• [What you should do]: For the material below, set down exactly the lines between the one containing "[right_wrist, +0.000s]" and the last line, both included, leaving every picture out.

*** Opening Raw data ***

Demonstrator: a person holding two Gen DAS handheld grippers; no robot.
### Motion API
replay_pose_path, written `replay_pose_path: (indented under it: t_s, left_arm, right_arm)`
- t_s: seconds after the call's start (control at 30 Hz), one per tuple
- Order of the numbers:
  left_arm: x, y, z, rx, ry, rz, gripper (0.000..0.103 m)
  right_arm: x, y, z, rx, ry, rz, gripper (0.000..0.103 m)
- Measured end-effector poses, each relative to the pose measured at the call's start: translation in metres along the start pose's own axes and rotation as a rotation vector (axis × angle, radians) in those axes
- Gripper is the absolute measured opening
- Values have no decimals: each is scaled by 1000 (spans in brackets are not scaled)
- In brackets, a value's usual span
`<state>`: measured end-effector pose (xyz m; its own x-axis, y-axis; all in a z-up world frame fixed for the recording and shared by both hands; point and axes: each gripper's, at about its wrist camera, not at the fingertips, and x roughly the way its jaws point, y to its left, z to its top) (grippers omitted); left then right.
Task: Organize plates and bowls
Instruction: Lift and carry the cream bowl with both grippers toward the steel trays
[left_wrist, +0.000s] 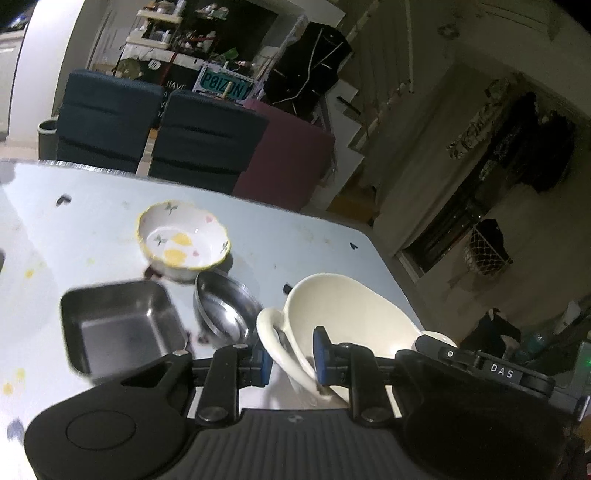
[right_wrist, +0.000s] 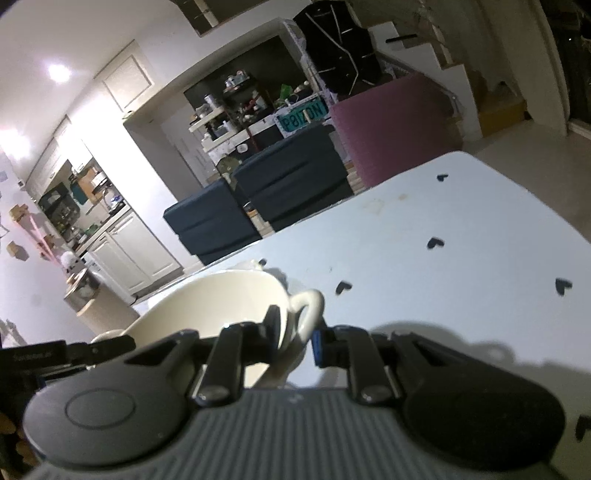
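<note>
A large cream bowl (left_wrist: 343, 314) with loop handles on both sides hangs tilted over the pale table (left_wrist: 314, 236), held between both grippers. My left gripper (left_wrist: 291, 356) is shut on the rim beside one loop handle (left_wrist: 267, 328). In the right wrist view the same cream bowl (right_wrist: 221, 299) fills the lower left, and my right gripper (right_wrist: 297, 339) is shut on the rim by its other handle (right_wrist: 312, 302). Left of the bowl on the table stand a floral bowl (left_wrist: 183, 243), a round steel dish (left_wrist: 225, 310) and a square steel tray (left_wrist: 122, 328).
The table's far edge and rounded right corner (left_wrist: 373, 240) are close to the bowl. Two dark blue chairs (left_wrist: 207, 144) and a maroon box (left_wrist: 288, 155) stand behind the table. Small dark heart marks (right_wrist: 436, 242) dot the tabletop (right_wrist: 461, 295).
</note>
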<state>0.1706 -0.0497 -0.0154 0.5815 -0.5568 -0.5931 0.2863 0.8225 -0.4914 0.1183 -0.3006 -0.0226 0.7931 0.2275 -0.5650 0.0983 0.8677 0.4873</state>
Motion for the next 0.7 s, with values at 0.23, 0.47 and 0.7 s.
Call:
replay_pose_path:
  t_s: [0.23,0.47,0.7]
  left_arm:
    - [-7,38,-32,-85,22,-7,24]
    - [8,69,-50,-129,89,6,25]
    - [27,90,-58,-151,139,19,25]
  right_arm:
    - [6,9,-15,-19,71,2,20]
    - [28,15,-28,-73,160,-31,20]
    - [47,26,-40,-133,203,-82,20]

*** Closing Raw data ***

• [Exercise output]:
[right_wrist, +0.000s] 
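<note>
A large cream bowl (left_wrist: 343, 314) with loop handles on both sides hangs tilted over the pale table (left_wrist: 314, 236), held between both grippers. My left gripper (left_wrist: 291, 356) is shut on the rim beside one loop handle (left_wrist: 267, 328). In the right wrist view the same cream bowl (right_wrist: 221, 299) fills the lower left, and my right gripper (right_wrist: 297, 339) is shut on the rim by its other handle (right_wrist: 312, 302). Left of the bowl on the table stand a floral bowl (left_wrist: 183, 243), a round steel dish (left_wrist: 225, 310) and a square steel tray (left_wrist: 122, 328).
The table's far edge and rounded right corner (left_wrist: 373, 240) are close to the bowl. Two dark blue chairs (left_wrist: 207, 144) and a maroon box (left_wrist: 288, 155) stand behind the table. Small dark heart marks (right_wrist: 436, 242) dot the tabletop (right_wrist: 461, 295).
</note>
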<state>0.1706 -0.0497 -0.0154 0.5815 -0.5568 -0.5931 0.2863 0.8225 -0.4914 0.1183 -0.3006 -0.0226 0.7931 0.2275 -0.5650 0.0983 0.8677 0.4873</state>
Motion for the next 0.7 s, with values at 0.23, 0.47 and 0.7 s.
Call:
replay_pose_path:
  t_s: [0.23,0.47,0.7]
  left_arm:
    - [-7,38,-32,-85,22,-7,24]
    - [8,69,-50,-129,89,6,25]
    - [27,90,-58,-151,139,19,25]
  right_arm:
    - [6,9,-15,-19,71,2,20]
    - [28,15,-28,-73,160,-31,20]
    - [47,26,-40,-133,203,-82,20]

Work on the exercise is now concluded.